Did Erdoğan use the media to announce Herzog’s visit prematurely? At that point, could Israel and the president have said no?
Israel must be very wary of providing Erdoğan with gifts, and especially of facilitating a coveted White House visit for him. This is the flip-flopping Turkish president who, as we have seen in the past, can turn on Israel at any moment and change his skin like a chameleon.
Erdoğan’s courtship also comes as Israel has expanded its strategic relations with Cyprus, Greece and Egypt.
Israel needs to ramp up diplomatic pressure on Turkey to close the Hamas office in Istanbul, which directs terror activity in the West Bank. Before that happens, there is no reason to rush to upgrade relations with Turkey. That office violates both Turkish and international law.

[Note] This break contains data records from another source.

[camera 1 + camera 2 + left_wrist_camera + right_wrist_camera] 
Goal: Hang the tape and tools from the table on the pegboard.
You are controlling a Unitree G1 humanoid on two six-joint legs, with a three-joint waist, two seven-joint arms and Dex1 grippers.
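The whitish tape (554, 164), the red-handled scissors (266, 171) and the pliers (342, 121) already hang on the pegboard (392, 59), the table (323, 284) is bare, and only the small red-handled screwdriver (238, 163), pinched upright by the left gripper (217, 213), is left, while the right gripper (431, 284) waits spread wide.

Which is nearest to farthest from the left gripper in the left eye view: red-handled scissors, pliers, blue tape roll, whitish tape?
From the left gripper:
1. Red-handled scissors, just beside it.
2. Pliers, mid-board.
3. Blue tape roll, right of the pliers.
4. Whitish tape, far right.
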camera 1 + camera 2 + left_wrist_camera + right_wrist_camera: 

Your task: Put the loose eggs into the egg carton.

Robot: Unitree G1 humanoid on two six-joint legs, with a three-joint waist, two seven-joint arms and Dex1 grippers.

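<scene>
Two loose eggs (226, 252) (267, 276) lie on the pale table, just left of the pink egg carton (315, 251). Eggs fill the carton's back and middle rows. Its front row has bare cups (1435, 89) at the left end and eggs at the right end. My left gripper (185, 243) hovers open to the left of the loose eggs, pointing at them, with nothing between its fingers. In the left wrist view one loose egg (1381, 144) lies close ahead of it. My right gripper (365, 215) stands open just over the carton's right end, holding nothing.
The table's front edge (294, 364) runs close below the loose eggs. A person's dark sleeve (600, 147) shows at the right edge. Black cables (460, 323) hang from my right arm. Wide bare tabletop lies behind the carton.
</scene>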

Erdoğan allows it to keep operating despite Israel’s demands to close it, and despite the incriminating material Israel has given to Turkish intelligence. Turkey remains a state willing to provide a haven to terror organizations.
Yoni Ben Menachem, a veteran Arab affairs and diplomatic commentator for Israel Radio and Television, is a senior Middle East analyst for the Jerusalem Center for Public Affairs. He served as director general and chief editor of the Israel Broadcasting Authority.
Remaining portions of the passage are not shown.